Which was for her to be married to the man seeking a substitute mother. With a healthy fortune.

Damn.

“There is nobody else who will come up to scratch. You’ve made sure of that with your absurd gowns and your plain conversation. Have you heard the nickname you’ve gotten?”

She must have taken Charlotte’s continued silence as a yes.

“But all that will go away once you are safely married.” Safely married. As though by being unmarried she was in a dangerous situation.

“I don’t wish to marry Mr. Goddard.” She couldn’t detail in just how many ways she didn’t want to—she didn’t think her mother would appreciate her thoroughness in spelling it out.

“Mr. Goddard will make an admirable husband.” Her mother’s tone of voice said it was decided.

“But what about me making an admirable wife?” Charlotte retorted. “I think it would be best for both Mr. Goddard and myself if I could learn how to manage a household, and care for children, and …” And stall for time. Even the prospect of writing a fashion column no longer seemed so bad as what else might be in her future.

“… and all those things you know that I don’t, that would make me into what Mr. Goddard wants.”

If her mother bought this, perhaps Charlotte should look into a career as a charlatan. Or an actress.

“Now you are thinking as I’d always hoped, my dear.” It made her feel awful that her mother sounded so proud and so fond of her daughter, just when her daughter was lying through her teeth. “But Mr.
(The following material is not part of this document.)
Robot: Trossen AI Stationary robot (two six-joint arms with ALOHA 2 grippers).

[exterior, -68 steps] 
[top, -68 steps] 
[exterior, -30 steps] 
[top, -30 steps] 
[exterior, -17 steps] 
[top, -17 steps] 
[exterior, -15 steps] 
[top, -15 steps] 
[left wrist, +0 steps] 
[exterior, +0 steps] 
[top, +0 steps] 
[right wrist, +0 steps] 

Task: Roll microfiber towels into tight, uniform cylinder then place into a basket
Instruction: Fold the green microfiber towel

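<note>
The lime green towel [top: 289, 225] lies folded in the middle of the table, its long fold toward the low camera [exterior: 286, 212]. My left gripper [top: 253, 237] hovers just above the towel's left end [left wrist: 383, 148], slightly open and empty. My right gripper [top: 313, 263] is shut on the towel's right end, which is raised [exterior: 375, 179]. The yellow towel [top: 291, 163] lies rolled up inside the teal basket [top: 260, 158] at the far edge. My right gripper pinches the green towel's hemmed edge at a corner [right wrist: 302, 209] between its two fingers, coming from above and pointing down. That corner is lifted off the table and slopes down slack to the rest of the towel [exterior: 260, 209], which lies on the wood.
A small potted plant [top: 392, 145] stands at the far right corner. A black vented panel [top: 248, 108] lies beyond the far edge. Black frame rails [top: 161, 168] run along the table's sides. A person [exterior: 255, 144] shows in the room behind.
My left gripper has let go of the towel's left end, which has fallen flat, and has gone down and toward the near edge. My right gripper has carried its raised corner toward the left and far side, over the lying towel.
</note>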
Goddard has expressed his desire to be married soon, and you can learn all of that after you are safely wed, and since there is no impediment.”
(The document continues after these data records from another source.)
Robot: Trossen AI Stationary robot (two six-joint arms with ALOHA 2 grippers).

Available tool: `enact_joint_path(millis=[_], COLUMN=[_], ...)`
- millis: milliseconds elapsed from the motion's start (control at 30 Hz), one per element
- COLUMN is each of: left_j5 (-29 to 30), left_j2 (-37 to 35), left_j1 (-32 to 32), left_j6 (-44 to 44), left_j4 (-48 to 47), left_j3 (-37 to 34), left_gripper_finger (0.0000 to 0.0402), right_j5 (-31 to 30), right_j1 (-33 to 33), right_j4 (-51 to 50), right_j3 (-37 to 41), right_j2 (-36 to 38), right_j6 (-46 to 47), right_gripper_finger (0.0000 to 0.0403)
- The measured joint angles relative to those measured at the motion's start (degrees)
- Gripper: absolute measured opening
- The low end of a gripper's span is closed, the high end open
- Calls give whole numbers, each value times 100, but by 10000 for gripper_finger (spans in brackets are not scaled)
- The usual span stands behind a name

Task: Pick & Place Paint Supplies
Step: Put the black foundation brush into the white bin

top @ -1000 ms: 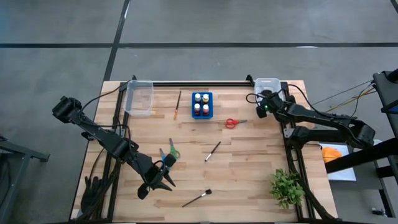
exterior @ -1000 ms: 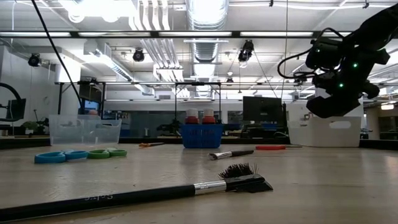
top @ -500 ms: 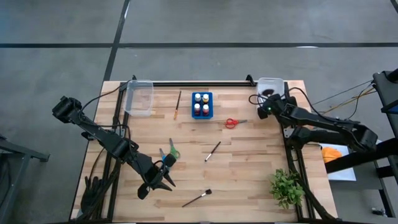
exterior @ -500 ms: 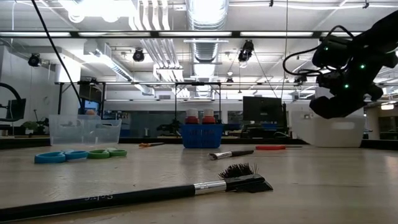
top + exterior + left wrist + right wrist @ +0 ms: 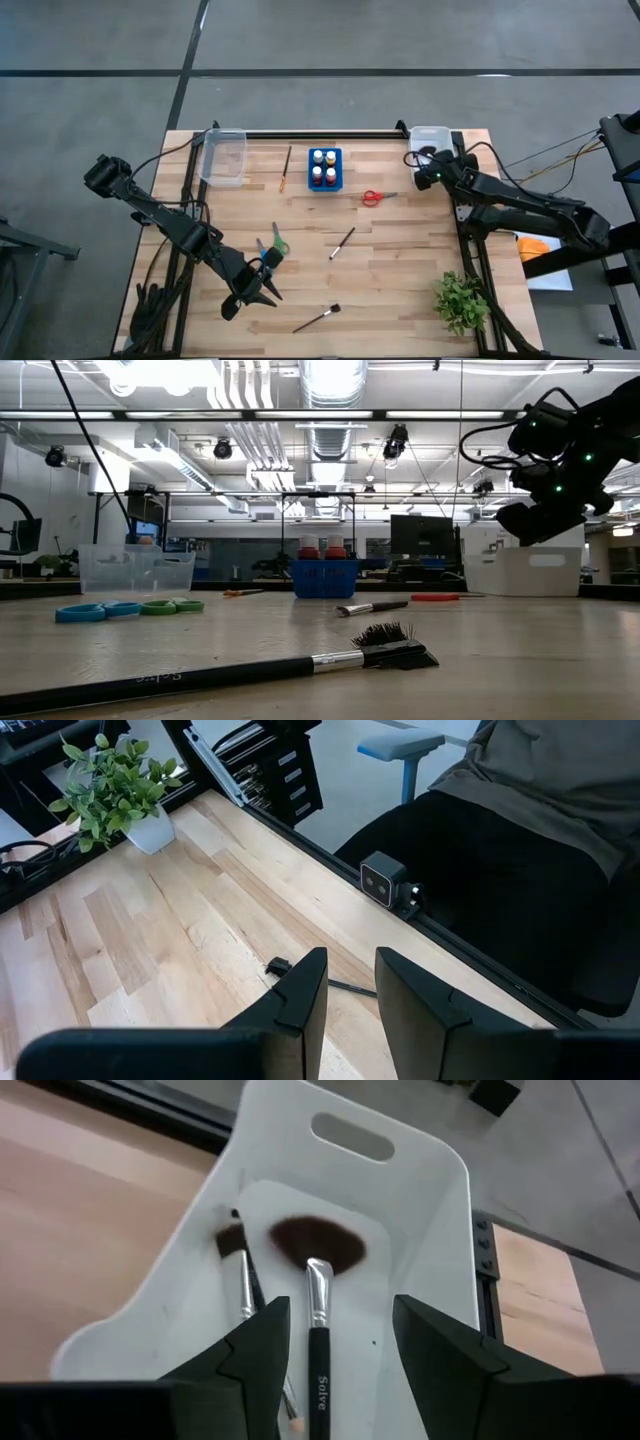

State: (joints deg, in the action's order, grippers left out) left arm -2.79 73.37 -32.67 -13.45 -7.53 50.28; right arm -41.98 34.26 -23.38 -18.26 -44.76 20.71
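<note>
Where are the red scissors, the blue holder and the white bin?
red scissors [image 5: 373, 197], high view, on the handles.
blue holder [image 5: 324, 169], high view, on its centre.
white bin [image 5: 430, 1165], right wrist view, on its rear wall.

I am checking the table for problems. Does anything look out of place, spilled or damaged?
Nothing stands out. Brushes and scissors lie loose on the table, bottles stand upright in the blue holder, two brushes lie in the white bin, nothing spilled.

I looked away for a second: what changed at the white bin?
The right gripper opened over the white plastic bin, letting go a black-handled fan brush, which now lies inside it, and the arm drew back slightly. The left gripper and the table items stayed put.
</note>
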Motion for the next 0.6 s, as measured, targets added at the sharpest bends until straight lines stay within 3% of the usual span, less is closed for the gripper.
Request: enact_joint_path(millis=[200,600], left_j5=[0,0], left_j2=[1,-1], left_j1=[-2,-2], left_j6=[0,0], left_j4=[0,0], left_j3=[0,0], left_gripper_finger=[95,95], right_j5=[90,1016], right_j1=[-254,-1301], right_j4=[16,345], right_j3=[0,-4], right_j2=[259,722], right_j6=[-122,-434], right_gripper_finger=[178,178])
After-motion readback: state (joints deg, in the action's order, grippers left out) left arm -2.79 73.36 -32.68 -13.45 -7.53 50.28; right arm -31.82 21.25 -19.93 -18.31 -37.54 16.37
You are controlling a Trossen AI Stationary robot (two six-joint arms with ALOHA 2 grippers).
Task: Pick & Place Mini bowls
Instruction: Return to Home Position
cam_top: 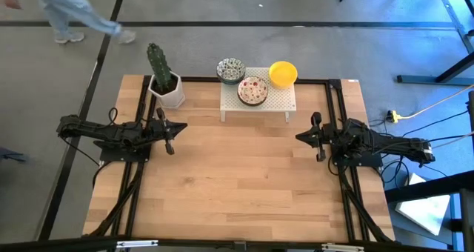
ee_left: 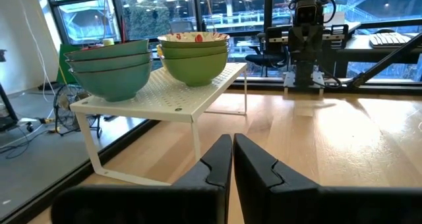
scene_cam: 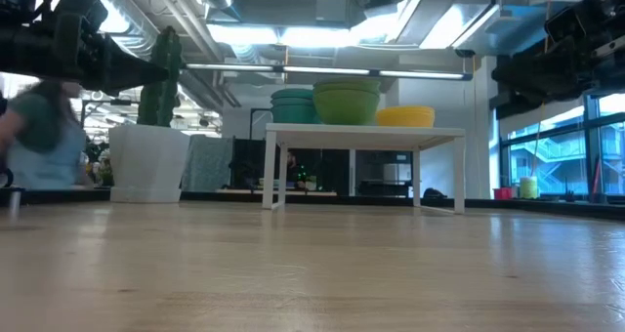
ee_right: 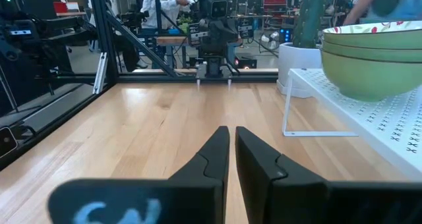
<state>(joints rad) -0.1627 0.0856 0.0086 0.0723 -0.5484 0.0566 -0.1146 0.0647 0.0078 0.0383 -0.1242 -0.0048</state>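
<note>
- Desk [cam_top: 237, 178]: pale wooden top with a dark frame. The middle and near parts are bare.
- Rack [cam_top: 278, 100]: white perforated metal shelf on thin legs, at the far middle edge of the desk. It carries all the mini bowls in three stacks.
- Teal-speckled stack [cam_top: 230, 70]: three nested bowls, white and teal-speckled inside, teal outside. It stands on the rack's far left corner, nearest the cactus pot.
- Red-floral stack [cam_top: 252, 90]: three nested bowls, white with red speckles inside, green outside. It stands mid-rack, just beside the teal-speckled stack and a little nearer the desk's middle.
- Yellow stack [cam_top: 283, 73]: plain yellow, on the rack's far right corner. The number of bowls cannot be read.
- Cactus pot [cam_top: 169, 93]: white pot with an upright green cactus, on the desk just left of the rack.
- Left gripper [ee_left: 232, 143]: raised above the desk's left side and pointing inward, well apart from the rack. The jaws are drawn together to a thin slit and hold nothing.
- Right gripper [ee_right: 231, 133]: raised above the desk's right side, facing the left arm. The jaws are likewise closed to a thin slit and empty.
- Person [cam_top: 81, 15]: on the floor beyond the desk's far left corner. Only the legs and shoes show from above.
</note>
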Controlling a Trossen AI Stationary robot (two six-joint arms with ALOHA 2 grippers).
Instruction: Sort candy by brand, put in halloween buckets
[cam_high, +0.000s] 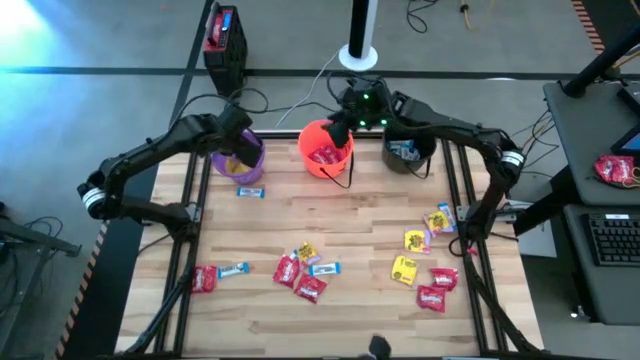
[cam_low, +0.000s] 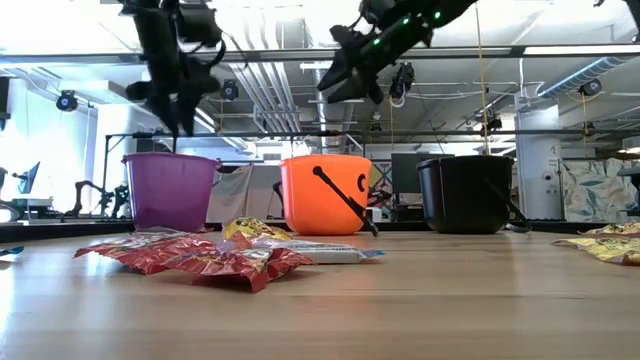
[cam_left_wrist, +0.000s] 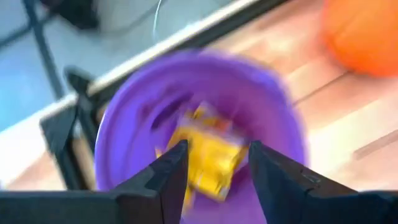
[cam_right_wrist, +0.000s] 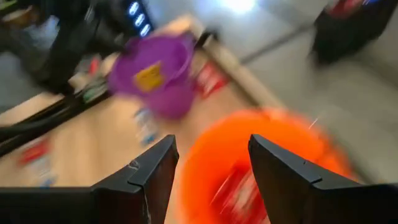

There is plenty of impediment, namely that I do not wish to be married, much less to him.

Charlotte interrupted before her mother could complete her thought. “If this is to be my last Season, it will be yours also. Not that you couldn’t come to town, but it wouldn’t be the same.” She reached her hand out to touch her mother’s arm. “Shouldn’t we enjoy these last few weeks? Parties, dancing, trips to the theater … all those things we won’t have after when we are both married ladies. Would you deny us that?” She widened her eyes at her mother and blinked a few times, so as to look more sincere. At least she hoped so.

There was silence, during which Charlotte could only hear her heart racing. Please, please, please.

“Hm.”

“And I might surprise you—perhaps someone else will offer for me. What if some shy young gentleman has been waiting for a chance with me, perhaps the distant heir to a dukedom? Would you deny your daughter the chance to be a duchess?”

More silence.

“I know how stubborn you are,” her mother said at last. I learned it from you, Mother. “If you must have until the end of the Season,” she continued in an aggrieved tone, as if it weren’t something she’d enjoy more than her daughter, “then fine. And then you will receive Mr. Goddard as a suitor. Heaven knows,” she added as an aside, “it is not likely that anyone else will offer.”
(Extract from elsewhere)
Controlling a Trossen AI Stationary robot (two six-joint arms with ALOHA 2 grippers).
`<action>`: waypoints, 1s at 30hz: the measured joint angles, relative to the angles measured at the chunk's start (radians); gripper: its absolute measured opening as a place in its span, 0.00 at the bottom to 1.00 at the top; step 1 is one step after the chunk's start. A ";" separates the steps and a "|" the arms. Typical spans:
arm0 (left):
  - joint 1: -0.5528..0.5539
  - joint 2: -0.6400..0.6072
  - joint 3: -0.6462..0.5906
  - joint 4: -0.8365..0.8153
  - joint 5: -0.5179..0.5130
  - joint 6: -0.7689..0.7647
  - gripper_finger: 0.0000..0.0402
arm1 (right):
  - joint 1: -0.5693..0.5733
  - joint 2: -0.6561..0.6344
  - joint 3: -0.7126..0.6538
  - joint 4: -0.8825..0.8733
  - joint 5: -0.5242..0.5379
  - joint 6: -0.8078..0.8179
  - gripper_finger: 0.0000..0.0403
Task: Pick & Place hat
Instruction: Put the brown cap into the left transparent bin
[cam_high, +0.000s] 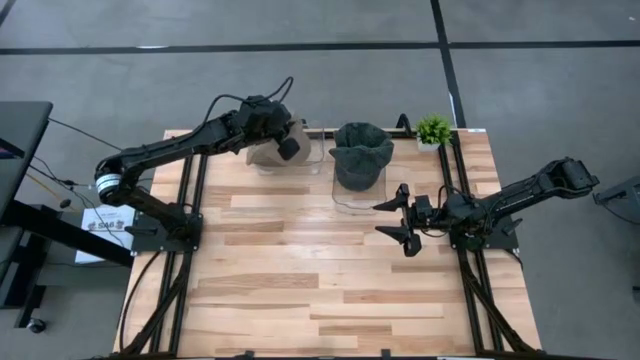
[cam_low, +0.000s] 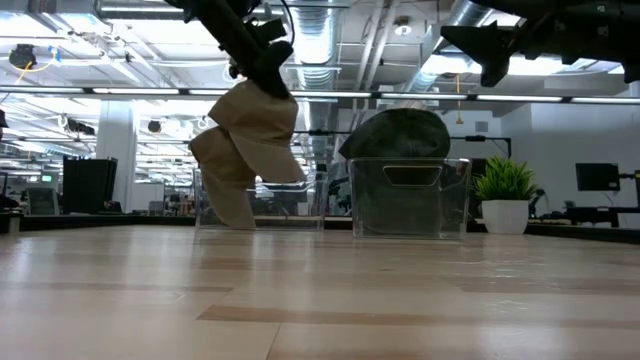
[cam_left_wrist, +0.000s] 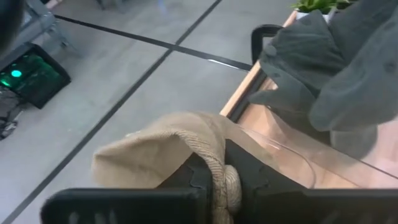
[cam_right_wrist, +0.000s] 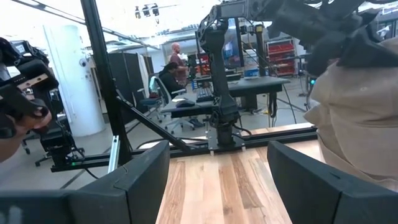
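A tan hat hangs from my left gripper, which is shut on it at the table's far left-centre, over a clear bin. The same tan hat shows in the high view beside my left gripper. A grey-green hat lies over the top of a second clear bin to the right. My right gripper stands open right of centre, clear of both hats; its fingers frame bare table. My left gripper pinches the tan hat's thick stitched edge between its two fingers. The fingers slant down from the table's left. The hat hangs crumpled and slack below them, and its lower end reaches down inside the left clear bin; whether it rests on the bin's floor I cannot tell.
A small potted plant stands at the far edge, right of the bins. Black rails run along the table's left and right sides. The near half of the wooden table is bare wood.
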 joint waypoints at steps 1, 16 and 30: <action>0.000 0.000 -0.001 0.005 -0.007 -0.001 0.07 | 0.000 0.000 0.000 0.000 0.000 0.000 0.65; 0.035 0.000 -0.001 0.030 -0.051 -0.037 0.05 | 0.000 0.000 0.000 0.000 0.000 0.000 0.65; 0.035 0.000 -0.104 0.031 -0.021 -0.024 0.15 | 0.000 0.000 0.000 0.000 0.000 0.000 0.65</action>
Having gained more time made her mother’s despair almost bearable. Now she just had to figure out what to do, how to stall, what plan was next.

Almost as easy as it would be for the Abomination to write a fashion column.

Or as easy as dressing discreetly.

***

“Your assignment, it is going well, then?” Gotam held the boot out for David to step into, then yanked his foot down. Not gently.

“She was at the haberdasher’s for some reason, yes.” Where she walked away from him. He felt shallow for being piqued, but damn it, he was. No woman had walked away from him since he was ten years old. And even then it was his older sister.

“Did Lord Bradford say she knew what he’d asked you to do?”

David stomped his foot down in the other boot, narrowly missing Gotam’s fingers. “He didn’t, but she can’t. No woman could have that knowledge and not reveal she knew, somehow.”

Gotam pulled the riding jacket from the wardrobe, shaking his head as he shook out the jacket. “Once again you underestimate the ladies. When will you learn, David?” He held the jacket in front of him and gestured for David to turn around. “I cannot wait to meet the lady who will conquer your resolute dismissal of their gender.”

David pulled the sleeves down his arms. “It is not as though my disdain is limited to the fairer sex, Ox. I don’t think anybody could know something and not reveal it, somehow.” He raised his head so Gotam could drape his cravat around his neck. “Besides, you will be waiting a long time if you hope for a female to conquer me.”

“But you will be married, eventually.” Gotam spoke with so much authority, David found himself almost agreeing. Then shook his head.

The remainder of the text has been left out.